=== ACTION ITEM ===
Copy out all lines in the material below that contain the string "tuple".

=== TASK DATA ===
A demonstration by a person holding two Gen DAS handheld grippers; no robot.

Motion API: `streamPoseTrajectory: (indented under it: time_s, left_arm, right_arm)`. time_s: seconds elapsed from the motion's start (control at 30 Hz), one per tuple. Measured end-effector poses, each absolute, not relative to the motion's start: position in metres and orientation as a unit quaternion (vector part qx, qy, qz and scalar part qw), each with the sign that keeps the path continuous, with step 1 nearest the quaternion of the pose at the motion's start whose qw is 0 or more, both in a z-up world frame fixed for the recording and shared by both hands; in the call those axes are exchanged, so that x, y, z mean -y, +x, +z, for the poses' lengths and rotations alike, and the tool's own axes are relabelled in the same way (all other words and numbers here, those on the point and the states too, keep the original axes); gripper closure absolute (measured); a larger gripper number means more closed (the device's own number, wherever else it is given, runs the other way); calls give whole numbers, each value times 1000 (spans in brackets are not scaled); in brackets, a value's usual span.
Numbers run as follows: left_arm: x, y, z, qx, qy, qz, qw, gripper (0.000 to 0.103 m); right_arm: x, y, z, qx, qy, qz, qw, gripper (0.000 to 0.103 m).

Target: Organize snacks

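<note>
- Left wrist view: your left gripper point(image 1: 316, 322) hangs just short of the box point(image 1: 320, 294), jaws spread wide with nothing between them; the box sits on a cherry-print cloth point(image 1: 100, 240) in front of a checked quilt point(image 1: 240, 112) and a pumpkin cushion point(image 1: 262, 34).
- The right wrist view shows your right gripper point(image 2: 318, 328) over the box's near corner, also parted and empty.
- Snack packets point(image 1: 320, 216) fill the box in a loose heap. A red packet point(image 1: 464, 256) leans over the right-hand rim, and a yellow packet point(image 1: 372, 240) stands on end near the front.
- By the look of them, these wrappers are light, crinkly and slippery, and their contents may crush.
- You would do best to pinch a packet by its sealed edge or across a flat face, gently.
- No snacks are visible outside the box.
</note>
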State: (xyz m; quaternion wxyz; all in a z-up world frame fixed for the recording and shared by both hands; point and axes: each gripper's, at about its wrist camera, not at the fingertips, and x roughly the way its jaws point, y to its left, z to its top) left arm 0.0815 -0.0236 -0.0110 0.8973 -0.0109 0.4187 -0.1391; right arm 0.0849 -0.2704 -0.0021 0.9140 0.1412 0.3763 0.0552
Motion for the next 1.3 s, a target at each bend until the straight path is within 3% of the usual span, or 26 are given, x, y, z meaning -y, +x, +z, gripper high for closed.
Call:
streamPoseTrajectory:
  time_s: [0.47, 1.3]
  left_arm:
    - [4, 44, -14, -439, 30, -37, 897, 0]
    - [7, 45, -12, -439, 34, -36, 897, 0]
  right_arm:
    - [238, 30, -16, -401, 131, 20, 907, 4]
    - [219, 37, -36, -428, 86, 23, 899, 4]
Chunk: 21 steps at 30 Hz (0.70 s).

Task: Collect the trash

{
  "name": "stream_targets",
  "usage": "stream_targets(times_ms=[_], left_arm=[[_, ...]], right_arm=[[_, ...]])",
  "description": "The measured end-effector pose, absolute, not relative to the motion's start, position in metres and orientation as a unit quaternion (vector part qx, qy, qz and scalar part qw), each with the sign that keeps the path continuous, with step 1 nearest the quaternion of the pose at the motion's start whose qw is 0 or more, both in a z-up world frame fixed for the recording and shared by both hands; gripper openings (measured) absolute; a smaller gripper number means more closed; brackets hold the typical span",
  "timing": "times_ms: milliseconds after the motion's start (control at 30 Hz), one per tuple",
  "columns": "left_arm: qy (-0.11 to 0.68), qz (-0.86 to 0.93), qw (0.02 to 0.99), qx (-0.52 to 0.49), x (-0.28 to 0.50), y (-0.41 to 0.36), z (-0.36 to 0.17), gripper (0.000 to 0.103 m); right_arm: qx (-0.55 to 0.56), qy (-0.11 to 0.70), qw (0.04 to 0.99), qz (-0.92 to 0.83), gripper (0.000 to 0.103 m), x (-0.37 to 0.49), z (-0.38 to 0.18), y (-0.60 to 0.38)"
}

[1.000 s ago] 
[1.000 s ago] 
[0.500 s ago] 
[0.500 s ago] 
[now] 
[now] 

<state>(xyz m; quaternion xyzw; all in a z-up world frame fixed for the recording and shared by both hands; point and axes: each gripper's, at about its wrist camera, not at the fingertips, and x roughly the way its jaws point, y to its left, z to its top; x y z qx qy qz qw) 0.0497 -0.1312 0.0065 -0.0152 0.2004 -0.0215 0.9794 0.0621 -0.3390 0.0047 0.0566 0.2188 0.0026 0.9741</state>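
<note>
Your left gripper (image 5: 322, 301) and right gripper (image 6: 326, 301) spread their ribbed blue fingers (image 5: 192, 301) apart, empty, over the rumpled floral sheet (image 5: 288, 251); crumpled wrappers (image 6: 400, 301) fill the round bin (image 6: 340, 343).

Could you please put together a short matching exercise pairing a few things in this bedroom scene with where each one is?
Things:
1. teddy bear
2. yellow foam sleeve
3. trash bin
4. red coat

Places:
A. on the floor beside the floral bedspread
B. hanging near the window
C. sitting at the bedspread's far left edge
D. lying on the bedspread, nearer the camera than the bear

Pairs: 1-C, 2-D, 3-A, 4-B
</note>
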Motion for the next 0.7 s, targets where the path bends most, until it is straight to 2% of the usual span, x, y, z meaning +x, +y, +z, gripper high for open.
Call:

=== THE ANSWER ===
Motion API: `streamPoseTrajectory: (indented under it: time_s, left_arm, right_arm)`. time_s: seconds elapsed from the motion's start (control at 30 Hz), one per tuple. Measured end-effector poses, each absolute, not relative to the motion's start: position in metres and orientation as a unit quaternion (vector part qx, qy, qz and scalar part qw), each with the sign that keeps the path continuous, with step 1 nearest the quaternion of the pose at the motion's start whose qw is 0 or more, both in a z-up world frame fixed for the recording and shared by both hands; in the call those axes are exchanged, so that x, y, z mean -y, +x, +z, for the poses' lengths and rotations alike, and the tool's own axes are relabelled in the same way (all other words and numbers here, those on the point and the states too, keep the original axes); gripper closure absolute (measured); a larger gripper number means more closed (the device's own number, wherever else it is given, runs the other way); calls give whole numbers, each value times 1000 (spans in brackets are not scaled); in brackets, a value's usual span.
  "timing": "times_ms: milliseconds after the motion's start (control at 30 Hz), one per tuple",

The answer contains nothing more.